# It was raining, I was bored, sooo.....



## Mik (Jan 2, 2008)

....I started working on a critter.

One HLW mack base, one Larry G Scale gen set, one slightly mangled LGB 2017 cab, and some acrylic









With an idea roughly based on Plymouth practice, I started sticking it together









B'mann air tank and seat, Aristo toolbox on the other side, wooden 55 gallon drum for a fuel tank. I need to make a couple control levers yet...









Hood cut down from a plastic toy dozer, now waiting for the glue to dry so I can putty in the goobers...

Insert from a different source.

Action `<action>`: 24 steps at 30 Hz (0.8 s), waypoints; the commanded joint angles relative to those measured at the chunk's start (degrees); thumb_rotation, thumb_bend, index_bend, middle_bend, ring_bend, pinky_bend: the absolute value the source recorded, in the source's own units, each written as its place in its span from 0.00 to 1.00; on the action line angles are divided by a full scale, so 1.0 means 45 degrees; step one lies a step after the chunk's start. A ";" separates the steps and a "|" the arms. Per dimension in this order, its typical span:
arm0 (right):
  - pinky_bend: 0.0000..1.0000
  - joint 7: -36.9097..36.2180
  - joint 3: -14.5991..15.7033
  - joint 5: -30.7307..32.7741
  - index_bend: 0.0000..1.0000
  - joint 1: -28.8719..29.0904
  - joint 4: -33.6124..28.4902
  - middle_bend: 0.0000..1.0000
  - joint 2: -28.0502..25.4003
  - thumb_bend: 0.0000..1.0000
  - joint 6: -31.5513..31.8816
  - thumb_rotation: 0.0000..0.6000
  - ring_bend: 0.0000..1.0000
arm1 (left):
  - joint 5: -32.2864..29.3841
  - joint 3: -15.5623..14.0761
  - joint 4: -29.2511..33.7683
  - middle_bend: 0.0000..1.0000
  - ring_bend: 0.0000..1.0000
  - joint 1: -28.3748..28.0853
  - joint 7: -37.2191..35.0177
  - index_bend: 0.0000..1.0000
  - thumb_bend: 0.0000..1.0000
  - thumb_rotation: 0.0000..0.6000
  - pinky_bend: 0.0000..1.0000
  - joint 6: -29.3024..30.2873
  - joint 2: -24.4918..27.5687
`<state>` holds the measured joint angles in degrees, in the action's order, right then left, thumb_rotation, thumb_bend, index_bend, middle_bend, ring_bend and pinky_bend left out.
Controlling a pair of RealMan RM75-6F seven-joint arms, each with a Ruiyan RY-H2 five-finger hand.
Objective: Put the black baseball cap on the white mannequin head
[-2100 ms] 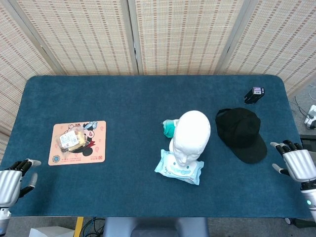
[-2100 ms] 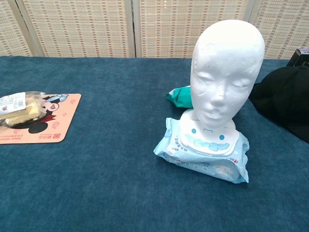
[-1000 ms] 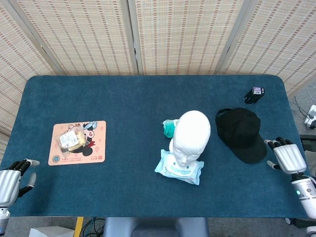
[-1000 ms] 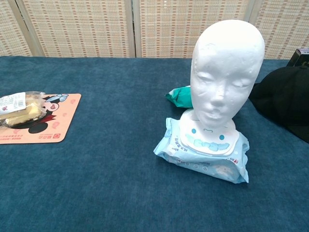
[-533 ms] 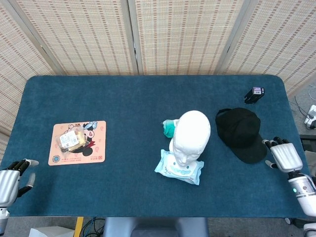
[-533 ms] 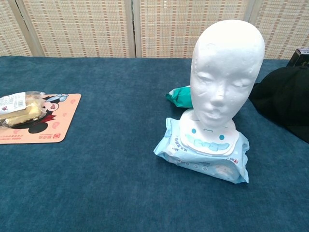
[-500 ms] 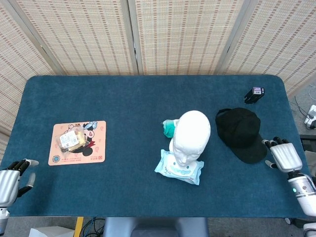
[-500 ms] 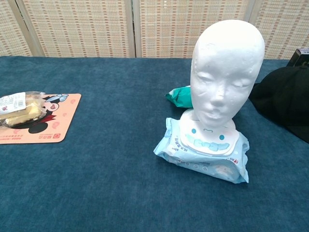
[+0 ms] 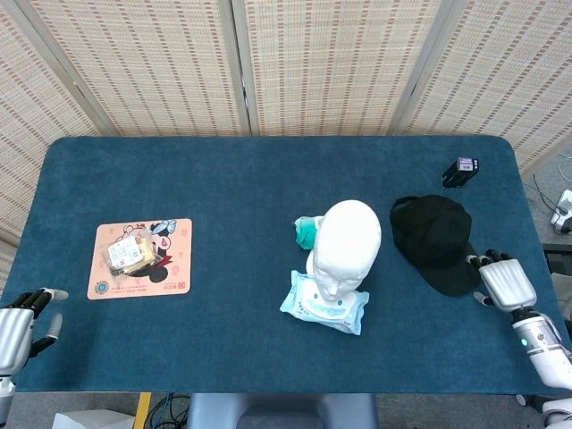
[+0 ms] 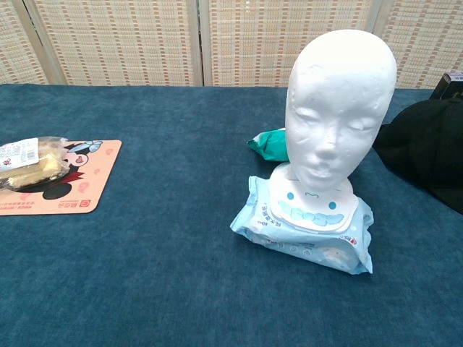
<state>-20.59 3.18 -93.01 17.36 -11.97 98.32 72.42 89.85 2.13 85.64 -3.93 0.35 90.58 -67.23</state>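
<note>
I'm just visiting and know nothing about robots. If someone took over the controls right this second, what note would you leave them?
Right robot hand: open, holding nothing, fingertips right at the brim edge of the black baseball cap; contact can't be judged.
Left robot hand: open and idle at the near left table edge.
The cap lies flat on the table, right of the white mannequin head, which stands upright against a pack of wet wipes.
Done: only the approach to the cap.
Left: grip the cap, lift it, set it on the mannequin head.

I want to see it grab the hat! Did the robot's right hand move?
Yes. In the head view the right hand has slid left, toward the black baseball cap, whose brim it now nearly reaches.
</note>
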 commanded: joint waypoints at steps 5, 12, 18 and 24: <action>0.41 0.0178 0.0064 -0.0041 0.32 0.0037 0.0145 0.47 0.0171 0.00 0.0011 1.00 0.28 | 0.0018 -0.0008 -0.0011 0.42 0.40 0.0026 -0.0027 0.38 0.43 1.00 0.65 0.0035 0.0009; 0.42 0.0138 0.0055 -0.0007 0.33 0.0089 0.0297 0.48 0.0371 0.00 -0.0037 1.00 0.29 | -0.0022 0.0009 -0.0013 0.42 0.40 0.0033 -0.0065 0.38 0.43 1.00 0.66 0.0020 0.0025; 0.44 0.0125 0.0018 0.0025 0.34 0.0176 0.0441 0.49 0.0577 0.00 0.0095 1.00 0.30 | -0.0020 -0.0004 -0.0023 0.42 0.40 0.0059 -0.0102 0.38 0.44 1.00 0.65 0.0034 0.0037; 0.45 0.0153 -0.0029 0.0066 0.36 0.0251 0.0566 0.51 0.0744 0.00 0.0222 1.00 0.31 | -0.0058 0.0013 -0.0031 0.42 0.40 0.0046 -0.0124 0.38 0.43 1.00 0.65 -0.0007 0.0050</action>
<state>-19.91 3.07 -92.73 18.47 -9.43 101.66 73.40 89.59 2.19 85.51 -3.72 -0.21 90.55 -67.01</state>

I don't have a power brick, so it will have to be a dummy for now.... unless somebody has a cheap brick or wants to make an offer on the shell?


----------



## Mik (Jan 2, 2008)

first color coat. Kim wanted red.... it's red. It might glow in the dark, too


----------



## Paulus (May 31, 2008)

NICE! Looks like a great little critter. She was right about the red, it just looks good. But now some rust, dirt and oilstains to make it a real old workhorse.


----------



## Mik (Jan 2, 2008)

A Kalamazoo sand dome (yes, Plymouth actually did it that way, looks kinda goofy to me too), a Just Plain Folk engineer, and the second coat of colors. It's starting to look like a locomotive, I think.....


----------



## Mik (Jan 2, 2008)

While I was at it, I decided to cut the sideplates at an angle to make it more Plymouth-ish









Front view.... rather an ugly duckling, isn't it?









Rear view









Still needs a bell, couplers, and motor brick, but it's as far as I can go with what I have on hand


----------



## Mik (Jan 2, 2008)

Got some stuff to finish this in the mail yesterday. Some of you will take one look and tell me that I got the absolute WORST possible power brick. You may be right, but it was cheap..... 

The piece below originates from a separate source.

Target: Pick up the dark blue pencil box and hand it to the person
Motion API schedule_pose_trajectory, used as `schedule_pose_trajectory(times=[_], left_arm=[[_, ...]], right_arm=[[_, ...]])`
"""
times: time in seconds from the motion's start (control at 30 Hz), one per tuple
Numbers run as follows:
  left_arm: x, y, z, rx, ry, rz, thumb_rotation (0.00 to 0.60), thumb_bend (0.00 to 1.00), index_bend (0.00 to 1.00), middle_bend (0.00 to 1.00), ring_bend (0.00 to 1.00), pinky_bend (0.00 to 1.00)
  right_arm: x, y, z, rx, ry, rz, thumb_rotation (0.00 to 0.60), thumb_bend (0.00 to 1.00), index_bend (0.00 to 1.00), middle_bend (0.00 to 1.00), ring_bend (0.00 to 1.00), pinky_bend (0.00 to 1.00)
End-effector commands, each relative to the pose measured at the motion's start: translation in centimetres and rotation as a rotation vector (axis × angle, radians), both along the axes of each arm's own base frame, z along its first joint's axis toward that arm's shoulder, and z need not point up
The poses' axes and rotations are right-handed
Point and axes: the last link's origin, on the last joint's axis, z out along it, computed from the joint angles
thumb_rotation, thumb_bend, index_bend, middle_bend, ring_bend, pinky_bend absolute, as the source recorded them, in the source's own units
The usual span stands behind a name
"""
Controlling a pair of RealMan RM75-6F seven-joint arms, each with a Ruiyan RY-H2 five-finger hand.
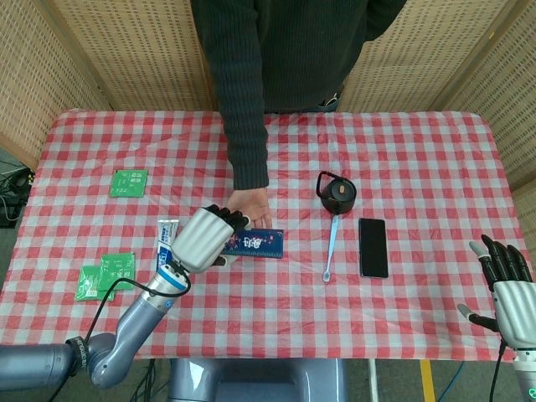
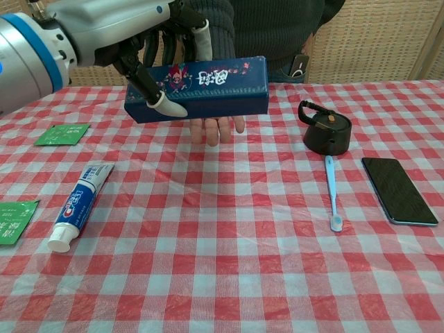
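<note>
My left hand (image 1: 203, 236) (image 2: 132, 28) grips the left end of the dark blue pencil box (image 1: 258, 243) (image 2: 208, 87) and holds it in the air, well above the checked cloth. The box is long, with a small picture and white characters on its side. It hangs just in front of the person's open palm (image 1: 254, 208) (image 2: 220, 127), whose fingertips show under the box in the chest view. My right hand (image 1: 507, 286) is open at the table's right front corner, far from the box, holding nothing.
A toothpaste tube (image 1: 165, 241) (image 2: 78, 204) lies left of the box. Green packets (image 1: 106, 275) (image 1: 128, 182) sit further left. A black lid with a loop (image 1: 337, 193) (image 2: 324, 130), a blue toothbrush (image 1: 332, 246) (image 2: 332, 190) and a phone (image 1: 373, 247) (image 2: 399, 189) lie to the right.
</note>
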Motion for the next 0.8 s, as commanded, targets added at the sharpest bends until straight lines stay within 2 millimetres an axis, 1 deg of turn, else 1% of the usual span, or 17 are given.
schedule_pose_trajectory(times=[0.03, 0.13, 0.3, 0.33, 0.4, 0.43, 0.47, 0.5, 0.53, 0.57, 0.63, 0.67, 0.8], left_arm=[[0.8, 1.8, -0.8, 0.011, 0.020, 0.040, 0.600, 0.11, 0.57, 0.51, 0.53, 0.57], [1.1, 2.4, -2.2, 0.015, 0.043, 0.059, 0.600, 0.11, 0.57, 0.51, 0.53, 0.57], [1.1, 2.7, -3.3, 0.037, 0.065, 0.095, 0.600, 0.10, 0.56, 0.51, 0.53, 0.57], [1.1, 2.8, -3.4, 0.039, 0.071, 0.105, 0.600, 0.09, 0.55, 0.50, 0.52, 0.56], [0.9, 2.8, -3.7, 0.038, 0.088, 0.127, 0.600, 0.07, 0.50, 0.44, 0.48, 0.54], [0.8, 2.7, -3.8, 0.031, 0.095, 0.140, 0.600, 0.04, 0.41, 0.35, 0.41, 0.49], [0.7, 2.6, -3.8, 0.017, 0.101, 0.155, 0.600, 0.02, 0.29, 0.22, 0.29, 0.41], [0.7, 2.5, -3.8, 0.006, 0.101, 0.162, 0.600, 0.01, 0.19, 0.14, 0.21, 0.34], [0.7, 2.5, -3.6, -0.003, 0.097, 0.168, 0.600, 0.00, 0.08, 0.05, 0.10, 0.24], [0.8, 2.4, -3.4, -0.005, 0.089, 0.168, 0.600, 0.00, 0.02, 0.01, 0.03, 0.15], [1.2, 2.3, -2.7, -0.001, 0.053, 0.161, 0.600, 0.00, 0.00, 0.00, 0.00, 0.05], [1.3, 2.2, -2.2, 0.001, 0.032, 0.156, 0.600, 0.00, 0.00, 0.00, 0.00, 0.02], [1.8, 1.7, 0.3, 0.025, -0.054, 0.123, 0.600, 0.00, 0.00, 0.00, 0.00, 0.00]], right_arm=[[-0.1, -0.1, 0.1, -0.001, -0.003, -0.001, 0.600, 0.00, 0.00, 0.00, 0.00, 0.00], [-0.3, -0.2, 0.5, -0.011, -0.012, -0.010, 0.600, 0.00, 0.00, 0.00, 0.00, 0.00], [-0.4, -0.3, 0.7, -0.012, -0.020, -0.012, 0.600, 0.00, 0.00, 0.00, 0.00, 0.00], [-0.4, -0.2, 0.8, -0.013, -0.022, -0.012, 0.600, 0.00, 0.00, 0.00, 0.00, 0.00], [-0.4, -0.2, 0.8, -0.014, -0.024, -0.011, 0.600, 0.00, 0.00, 0.00, 0.00, 0.00], [-0.4, -0.2, 0.9, -0.014, -0.025, -0.011, 0.600, 0.00, 0.00, 0.00, 0.00, 0.00], [-0.4, -0.2, 0.9, -0.014, -0.026, -0.011, 0.600, 0.00, 0.00, 0.00, 0.00, 0.00], [-0.4, -0.2, 0.9, -0.015, -0.027, -0.010, 0.600, 0.00, 0.00, 0.00, 0.00, 0.00], [-0.4, -0.2, 0.9, -0.016, -0.027, -0.010, 0.600, 0.00, 0.00, 0.00, 0.00, 0.00], [-0.4, -0.2, 0.9, -0.016, -0.027, -0.010, 0.600, 0.00, 0.00, 0.00, 0.00, 0.00], [-0.4, -0.1, 0.9, -0.016, -0.027, -0.010, 0.600, 0.00, 0.00, 0.00, 0.00, 0.00], [-0.4, -0.1, 0.9, -0.015, -0.026, -0.010, 0.600, 0.00, 0.00, 0.00, 0.00, 0.00], [-0.4, -0.1, 0.8, -0.012, -0.024, -0.010, 0.600, 0.00, 0.00, 0.00, 0.00, 0.00]])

Yes, it's a B'mann trolley drive. It's wimpy and noisy and has a set of wheels that have a bit (maybe 1/16") of wobble - but at least they wobble together so it stays more or less in gauge, and it has skates for (maybe) decent power pickup.... Did I mention that it was cheap? 

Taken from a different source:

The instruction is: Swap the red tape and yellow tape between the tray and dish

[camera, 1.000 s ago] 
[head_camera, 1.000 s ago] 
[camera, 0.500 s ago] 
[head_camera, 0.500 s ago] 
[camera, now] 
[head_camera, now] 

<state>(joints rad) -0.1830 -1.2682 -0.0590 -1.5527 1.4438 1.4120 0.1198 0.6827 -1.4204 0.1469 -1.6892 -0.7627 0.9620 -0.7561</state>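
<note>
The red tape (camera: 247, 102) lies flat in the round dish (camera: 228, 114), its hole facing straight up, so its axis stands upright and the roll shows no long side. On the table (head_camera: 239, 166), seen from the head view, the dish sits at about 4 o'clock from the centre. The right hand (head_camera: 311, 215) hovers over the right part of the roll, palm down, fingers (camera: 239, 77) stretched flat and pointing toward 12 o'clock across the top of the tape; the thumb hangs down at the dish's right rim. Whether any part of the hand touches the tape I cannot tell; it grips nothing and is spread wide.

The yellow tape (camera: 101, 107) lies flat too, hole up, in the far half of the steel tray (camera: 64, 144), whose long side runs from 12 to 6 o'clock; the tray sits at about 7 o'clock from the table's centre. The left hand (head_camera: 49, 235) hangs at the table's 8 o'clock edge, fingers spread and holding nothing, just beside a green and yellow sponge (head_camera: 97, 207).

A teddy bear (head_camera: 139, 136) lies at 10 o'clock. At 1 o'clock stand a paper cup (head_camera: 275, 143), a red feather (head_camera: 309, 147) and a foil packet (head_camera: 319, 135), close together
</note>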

On the UP side, it came with some rather nice looking sideframes.... And it was cheap! 









The block has a bit longer wheelbase, but is lower than the HLW drive, so I made some wooden spacers 









I think it looks pretty good at least, and the prototype probably only wanted to pull one or two cars anyway... 









Next is a few end details, couplers, and some side handrails.....


----------



## Paulus (May 31, 2008)

Is the Bachmann motorbrick really that bad? 
I think the brick just looks OK and it's what you say; this little engine would not haul long trains but only shift some cars arround. 
Have fun with the detailing!


----------



## Mik (Jan 2, 2008)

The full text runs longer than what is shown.